Turquie : Mettre fin à l'injustice du procès Gezi

(Istanbul, 1er novembre 2024) – La détention illégale continue du défenseur des droits humains Osman Kavala en Turquie est le résultat du fait que les procureurs et les tribunaux opèrent effectivement sous le contrôle politique du gouvernement, ont déclaré trois organisations de défense des droits humains, dont Human Rights Watch, dans un communiqué. intervention d'un tiers devant la Cour européenne des droits de l'homme concernant son cas. Les groupes ont demandé la libération immédiate de Kavala et l'annulation de sa condamnation, afin de donner effet aux arrêts contraignants de la Cour européenne.
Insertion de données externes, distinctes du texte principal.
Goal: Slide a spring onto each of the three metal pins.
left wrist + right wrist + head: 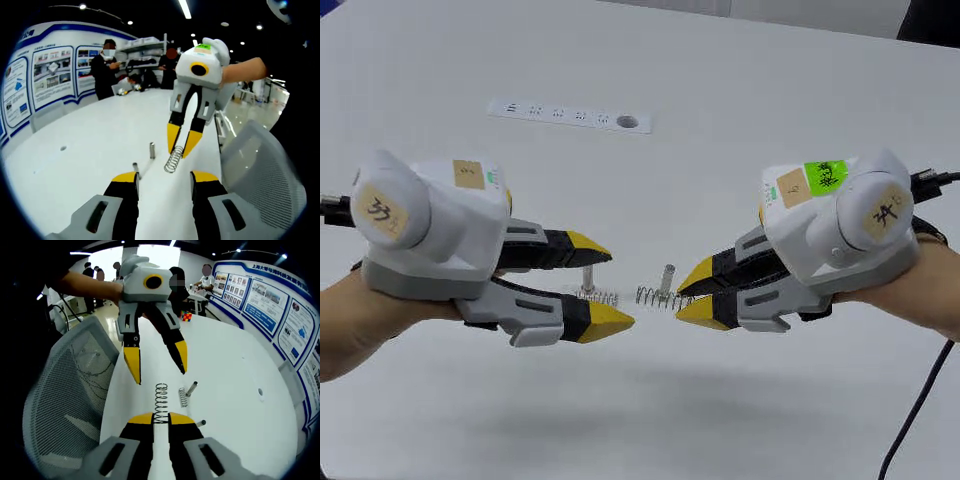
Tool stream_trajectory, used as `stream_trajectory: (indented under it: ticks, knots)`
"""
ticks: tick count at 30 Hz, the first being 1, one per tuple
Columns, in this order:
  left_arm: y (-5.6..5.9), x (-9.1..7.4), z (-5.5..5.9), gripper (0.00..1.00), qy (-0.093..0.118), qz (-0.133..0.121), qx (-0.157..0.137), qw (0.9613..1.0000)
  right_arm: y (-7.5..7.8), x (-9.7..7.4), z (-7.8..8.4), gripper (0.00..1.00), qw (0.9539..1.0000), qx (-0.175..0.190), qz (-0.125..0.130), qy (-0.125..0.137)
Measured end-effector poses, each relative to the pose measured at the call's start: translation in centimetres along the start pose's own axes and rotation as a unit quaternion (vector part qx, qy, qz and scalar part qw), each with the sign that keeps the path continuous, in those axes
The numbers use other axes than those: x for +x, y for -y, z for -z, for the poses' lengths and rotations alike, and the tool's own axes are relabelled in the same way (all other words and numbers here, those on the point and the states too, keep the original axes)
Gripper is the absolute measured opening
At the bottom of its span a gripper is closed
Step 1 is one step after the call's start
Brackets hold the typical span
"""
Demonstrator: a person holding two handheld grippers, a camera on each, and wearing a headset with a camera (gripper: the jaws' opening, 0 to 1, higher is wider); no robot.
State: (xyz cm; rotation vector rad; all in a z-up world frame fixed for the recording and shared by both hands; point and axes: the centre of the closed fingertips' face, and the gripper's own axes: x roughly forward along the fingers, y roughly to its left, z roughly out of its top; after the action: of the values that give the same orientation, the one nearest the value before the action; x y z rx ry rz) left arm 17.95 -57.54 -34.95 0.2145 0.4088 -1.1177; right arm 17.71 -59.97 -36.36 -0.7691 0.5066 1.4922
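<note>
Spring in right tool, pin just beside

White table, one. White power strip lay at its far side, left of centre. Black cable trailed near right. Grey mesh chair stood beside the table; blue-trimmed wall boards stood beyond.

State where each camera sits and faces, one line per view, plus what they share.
Head view: on the headset, looking down at the white table; forearms, left tool and right tool show.
Left gripper view: rides the left tool, faces the right tool; own open jaws at the bottom.
Right gripper view: rides the right tool, faces the left tool; own jaws shut on a spring.
Shared: all three show the spring and a metal pin.
</note>
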Motion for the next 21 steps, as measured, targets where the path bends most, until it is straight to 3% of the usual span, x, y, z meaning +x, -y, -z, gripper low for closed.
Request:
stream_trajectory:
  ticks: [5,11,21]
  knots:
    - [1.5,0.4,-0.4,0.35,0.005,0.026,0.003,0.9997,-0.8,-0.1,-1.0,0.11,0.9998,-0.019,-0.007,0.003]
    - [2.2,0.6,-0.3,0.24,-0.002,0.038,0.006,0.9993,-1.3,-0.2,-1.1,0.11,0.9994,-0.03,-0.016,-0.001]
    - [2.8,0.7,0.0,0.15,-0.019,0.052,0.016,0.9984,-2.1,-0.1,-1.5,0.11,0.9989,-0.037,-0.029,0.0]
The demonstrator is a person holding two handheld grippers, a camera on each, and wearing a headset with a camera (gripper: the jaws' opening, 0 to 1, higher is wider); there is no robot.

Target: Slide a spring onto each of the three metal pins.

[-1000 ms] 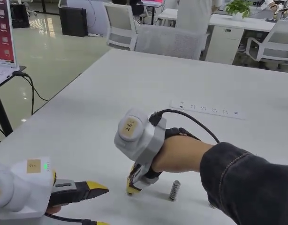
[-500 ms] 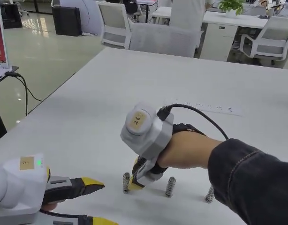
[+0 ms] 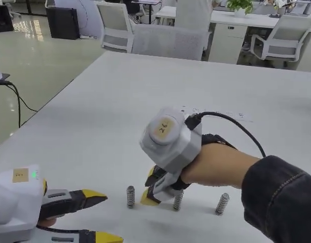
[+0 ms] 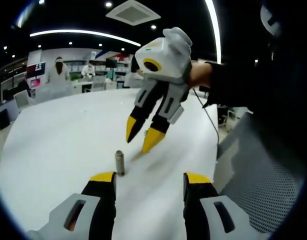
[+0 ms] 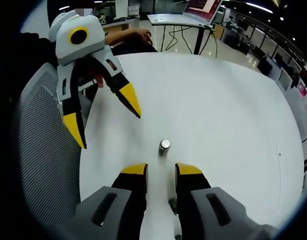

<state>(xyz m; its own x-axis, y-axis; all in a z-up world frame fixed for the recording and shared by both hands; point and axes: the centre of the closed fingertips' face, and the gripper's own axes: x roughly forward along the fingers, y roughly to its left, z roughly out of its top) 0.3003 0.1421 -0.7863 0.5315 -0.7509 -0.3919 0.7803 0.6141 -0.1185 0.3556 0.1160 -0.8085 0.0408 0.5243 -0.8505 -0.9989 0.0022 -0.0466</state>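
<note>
- Springs (image 3: 130, 196) stand upright in a row: one just ahead of the right gripper (image 4: 137, 142), one close beside it, the third farther off.
- Right gripper narrowly parted and empty; left gripper (image 3: 114, 215) nearby, gaping wide, empty.
- Coils look light, squashy, prone to roll; pinch gently mid-length.

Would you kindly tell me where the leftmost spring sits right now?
In the head view the leftmost spring stands upright on the table, just left of the right tool and right of the left tool.
</note>
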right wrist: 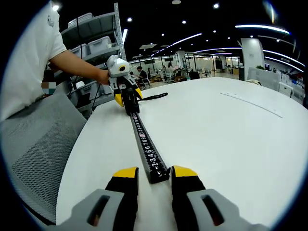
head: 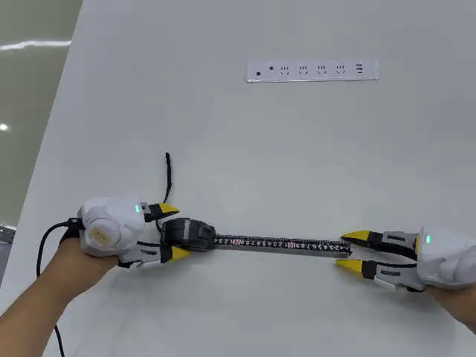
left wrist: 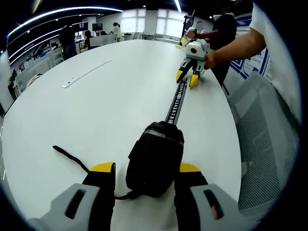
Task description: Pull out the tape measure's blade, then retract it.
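A black tape measure (head: 188,233) lies on the white table (head: 245,149), and my left gripper (head: 175,231) is shut on its case (left wrist: 155,159). The blade (head: 282,243) is pulled out flat to the right along the table. Its end hook (right wrist: 159,173) lies between the yellow-tipped fingers of my right gripper (head: 349,251), which stands open; a small gap shows beside the blade. The left gripper view looks along the blade (left wrist: 175,103) to the right gripper (left wrist: 188,79). From the right gripper view, the left gripper (right wrist: 126,98) shows at the blade's far end.
A white power strip (head: 312,71) lies at the back of the table. The tape's black wrist strap (head: 169,175) trails behind the case. A grey mesh chair (right wrist: 33,154) stands at the table's near edge. A cable (head: 46,245) hangs from the left gripper.
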The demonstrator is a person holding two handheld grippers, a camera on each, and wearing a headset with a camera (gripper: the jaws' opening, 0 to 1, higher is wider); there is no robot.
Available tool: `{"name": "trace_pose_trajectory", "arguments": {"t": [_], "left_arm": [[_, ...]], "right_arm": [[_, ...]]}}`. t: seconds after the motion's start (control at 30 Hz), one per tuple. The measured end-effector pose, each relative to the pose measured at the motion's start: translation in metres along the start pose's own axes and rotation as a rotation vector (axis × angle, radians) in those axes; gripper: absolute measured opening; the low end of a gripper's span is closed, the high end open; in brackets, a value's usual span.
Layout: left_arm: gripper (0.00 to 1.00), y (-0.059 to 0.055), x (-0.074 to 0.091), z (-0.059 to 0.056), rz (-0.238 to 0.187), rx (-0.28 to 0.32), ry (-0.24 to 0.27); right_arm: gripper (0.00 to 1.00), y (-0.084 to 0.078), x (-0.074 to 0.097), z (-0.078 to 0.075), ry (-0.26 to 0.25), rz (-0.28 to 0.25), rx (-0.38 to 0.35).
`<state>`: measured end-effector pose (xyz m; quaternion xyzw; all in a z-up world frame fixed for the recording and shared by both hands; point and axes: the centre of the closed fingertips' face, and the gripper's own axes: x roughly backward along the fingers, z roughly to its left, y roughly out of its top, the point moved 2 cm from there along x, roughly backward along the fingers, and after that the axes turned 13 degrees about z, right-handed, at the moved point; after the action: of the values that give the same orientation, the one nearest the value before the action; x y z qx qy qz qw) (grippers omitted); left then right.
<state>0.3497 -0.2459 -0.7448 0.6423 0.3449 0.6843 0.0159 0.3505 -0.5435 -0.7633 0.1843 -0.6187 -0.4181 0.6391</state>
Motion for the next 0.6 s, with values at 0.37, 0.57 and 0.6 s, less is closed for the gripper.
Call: {"name": "trace_pose_trajectory", "arguments": {"t": [0.37, 0.57, 0.6], "left_arm": [[0.5, -0.0028, 0.0013, -0.0021, 0.008, 0.001, -0.002], [0.55, -0.0026, 0.0052, -0.0011, -0.002, 0.013, 0.017], [0.56, -0.0022, 0.0063, -0.0003, -0.007, 0.022, 0.021]], "right_arm": [[0.37, 0.0004, 0.0016, -0.0035, -0.032, 0.003, -0.022], [0.39, 0.0041, 0.0041, -0.0029, -0.048, -0.003, -0.026], [0.39, 0.0047, 0.0045, -0.0023, -0.05, -0.005, -0.028]]}}
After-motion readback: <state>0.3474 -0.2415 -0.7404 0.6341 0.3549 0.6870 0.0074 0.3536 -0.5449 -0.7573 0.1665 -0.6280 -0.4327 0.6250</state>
Kavala, qui, depuis le 1er novembre 2024, a passé sept ans derrière les barreaux, a été reconnu coupable d'accusations sans fondement de tentative de renversement du gouvernement à l'issue d'un procès manifestement inéquitable. Il reste en prison malgré deux arrêts contraignants de la Cour européenne affirmant que sa détention est arbitraire et répond à des objectifs politiques. Kavala purge une peine d'emprisonnement à perpétuité sans possibilité de libération conditionnelle et quatre autres personnes condamnées avec lui purgent des peines de prison de 18 ans pour leur rôle présumé dans les manifestations de masse de 2013 déclenchées par un plan de transformation urbaine autour du parc Gezi à Istanbul.

En janvier, Kavala a déposé une nouvelle requête auprès de la Cour européenne, alléguant de multiples autres violations de ses droits depuis l'arrêt de la Cour de 2019, qui a conclu qu'il avait été détenu sans soupçon raisonnable et que sa détention était politiquement motivée pour le faire taire. .

Dans cette récente requête, les avocats de Kavala se concentrent sur sa détention illégale continue et soutiennent que, prises ensemble, les multiples violations du droit de Kavala à un procès équitable et à la liberté d'expression, de réunion et d'association, ainsi que la violation du principe de légalité, démontrent que les autorités turques ont continué à poursuivre leur objectif politique consistant à réduire au silence et à punir Kavala en tant que défenseur des droits humains. Ils soutiennent également que les poursuites engagées contre lui et sa condamnation à perpétuité sans possibilité de libération conditionnelle constituent une violation de l'interdiction des traitements inhumains et dégradants et de la torture. La Cour européenne devrait rendre un arrêt dans les prochains mois.

La Cour européenne a accepté Human Rights Watch, la Commission internationale de juristes et le Turkey Litigation Support Project comme intervenants dans cette affaire. Le 16 septembre, les groupes ont soumis une intervention de tiers pour fournir des informations et un contexte supplémentaires pertinents que le tribunal pourra prendre en compte lors de l'examen de la demande de Kavala. La communication se concentre sur un modèle de comportement bien documenté en Turquie visant à contourner la mise en œuvre des arrêts de la Cour européenne dans des affaires politiquement sensibles, notamment celles impliquant des dissidents présumés.

Les groupes de défense des droits soulignent également les caractéristiques suivantes du système national : la captation du pouvoir judiciaire par les partis politiques au pouvoir ; le manque d'indépendance du Conseil des juges et des procureurs, qui est devenu un mécanisme permettant de consolider une influence indue sur le pouvoir judiciaire ; de sérieuses inquiétudes quant à l'indépendance et à l'efficacité de la Cour constitutionnelle turque ; et un mépris persistant envers les arrêts et les normes de la Cour européenne dans sa jurisprudence.